◆ **Assignment**
Repeat only what runs from the line with "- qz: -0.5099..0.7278" through the last line of the data below, both included, keeping every word as it is and leaving out the pictures.

Start of Block

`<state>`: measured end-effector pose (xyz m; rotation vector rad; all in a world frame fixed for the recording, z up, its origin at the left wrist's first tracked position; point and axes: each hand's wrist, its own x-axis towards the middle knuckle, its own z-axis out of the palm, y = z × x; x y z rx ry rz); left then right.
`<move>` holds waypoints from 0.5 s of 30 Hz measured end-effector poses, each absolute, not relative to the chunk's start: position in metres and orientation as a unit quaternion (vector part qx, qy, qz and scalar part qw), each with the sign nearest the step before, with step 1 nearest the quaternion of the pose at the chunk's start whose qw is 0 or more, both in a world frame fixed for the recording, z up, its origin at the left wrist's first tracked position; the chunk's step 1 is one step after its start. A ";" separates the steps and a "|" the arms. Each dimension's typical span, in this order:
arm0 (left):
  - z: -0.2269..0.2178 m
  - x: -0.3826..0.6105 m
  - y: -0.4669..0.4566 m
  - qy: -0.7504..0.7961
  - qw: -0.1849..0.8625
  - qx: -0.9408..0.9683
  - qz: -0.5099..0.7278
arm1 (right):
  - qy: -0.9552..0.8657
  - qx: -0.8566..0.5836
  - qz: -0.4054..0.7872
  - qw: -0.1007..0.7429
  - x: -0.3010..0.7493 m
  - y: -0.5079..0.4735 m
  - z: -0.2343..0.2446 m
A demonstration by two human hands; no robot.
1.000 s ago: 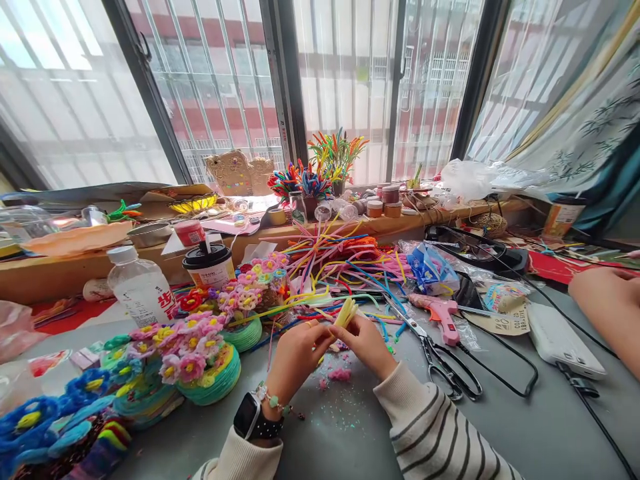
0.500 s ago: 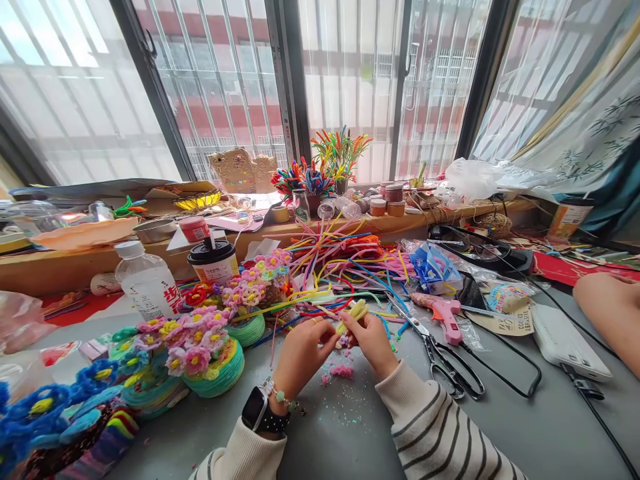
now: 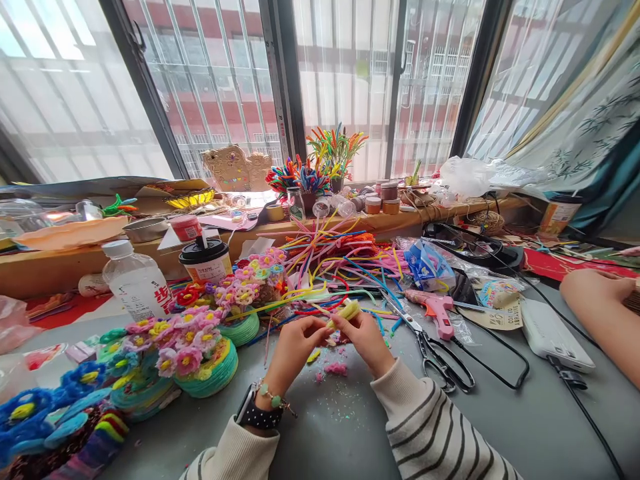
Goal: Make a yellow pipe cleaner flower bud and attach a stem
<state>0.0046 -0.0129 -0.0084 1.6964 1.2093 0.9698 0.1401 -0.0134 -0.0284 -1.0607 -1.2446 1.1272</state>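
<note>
My right hand (image 3: 367,341) is closed on a bundle of pale yellow pipe cleaners (image 3: 349,311), thumb along its near side. Pinched at the left end of that bundle are the fingertips of my left hand (image 3: 295,343), with the exact grip partly hidden. Below the fingers, a small yellow piece (image 3: 313,357) lies on the grey table (image 3: 345,447). Next to it are pink fluffy scraps (image 3: 335,368) and scattered glitter. Large scissors (image 3: 435,350) rest open to the right of my right hand.
Pipe-cleaner flowers (image 3: 187,340) on turquoise bases crowd the left, beside a bottle (image 3: 135,283) and a lidded cup (image 3: 205,260). Loose pipe cleaners (image 3: 330,250) heap behind my hands. A pink glue gun (image 3: 435,310), a white power bank (image 3: 555,337) and another person's arm (image 3: 600,313) are on the right.
A small yellow piece now lies on the table below my left hand. The yellow bundle has turned slightly in my fingers. The view has shifted a little, and the other person's hand shows more.
</note>
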 end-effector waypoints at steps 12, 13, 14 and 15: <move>-0.007 -0.002 -0.008 0.514 0.381 0.639 0.427 | -0.608 -0.739 0.019 0.289 0.269 -0.100 -0.060; -0.007 -0.002 -0.007 0.510 0.401 0.628 0.429 | -0.617 -0.742 0.021 0.261 0.273 -0.100 -0.061; -0.006 -0.002 -0.007 0.506 0.425 0.617 0.429 | -0.628 -0.742 0.028 0.234 0.276 -0.097 -0.061; -0.006 -0.002 -0.007 0.501 0.447 0.604 0.429 | -0.637 -0.741 0.038 0.210 0.277 -0.094 -0.059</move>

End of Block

◆ **Answer to this task**
  - qz: -0.5099..0.7278
arm1 (right):
  - qy: -0.9552..0.8657
  - qx: -0.8566..0.5836
  - qz: -0.4054..0.7872
  - qw: -0.1007..0.7429
  - x: -0.3010..0.7493 m
  - y: -0.5079..0.4735 m
  - z: -0.2343..0.2446 m
A demonstration by two human hands; no robot.
1.000 s ago: 
0.500 s ago: 
now: 
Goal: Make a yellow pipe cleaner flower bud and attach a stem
<state>0.0046 -0.0129 -0.0084 1.6964 1.2093 0.9698 0.1401 -0.0134 -0.0284 -1.0607 -1.2446 1.1272</state>
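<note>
My right hand (image 3: 367,341) is closed on a bundle of pale yellow pipe cleaners (image 3: 349,311), thumb along its near side. Pinched at the left end of that bundle are the fingertips of my left hand (image 3: 295,343), with the exact grip partly hidden. Below the fingers, a small yellow piece (image 3: 313,357) lies on the grey table (image 3: 345,447). Next to it are pink fluffy scraps (image 3: 335,368) and scattered glitter. Large scissors (image 3: 435,350) rest open to the right of my right hand.
Pipe-cleaner flowers (image 3: 187,340) on turquoise bases crowd the left, beside a bottle (image 3: 135,283) and a lidded cup (image 3: 205,260). Loose pipe cleaners (image 3: 330,250) heap behind my hands. A pink glue gun (image 3: 435,310), a white power bank (image 3: 555,337) and another person's arm (image 3: 600,313) are on the right.
A small yellow piece now lies on the table below my left hand. The yellow bundle has turned slightly in my fingers. The view has shifted a little, and the other person's hand shows more.
</note>
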 end-effector waypoints at steps 12, 13, 14 and 15: <move>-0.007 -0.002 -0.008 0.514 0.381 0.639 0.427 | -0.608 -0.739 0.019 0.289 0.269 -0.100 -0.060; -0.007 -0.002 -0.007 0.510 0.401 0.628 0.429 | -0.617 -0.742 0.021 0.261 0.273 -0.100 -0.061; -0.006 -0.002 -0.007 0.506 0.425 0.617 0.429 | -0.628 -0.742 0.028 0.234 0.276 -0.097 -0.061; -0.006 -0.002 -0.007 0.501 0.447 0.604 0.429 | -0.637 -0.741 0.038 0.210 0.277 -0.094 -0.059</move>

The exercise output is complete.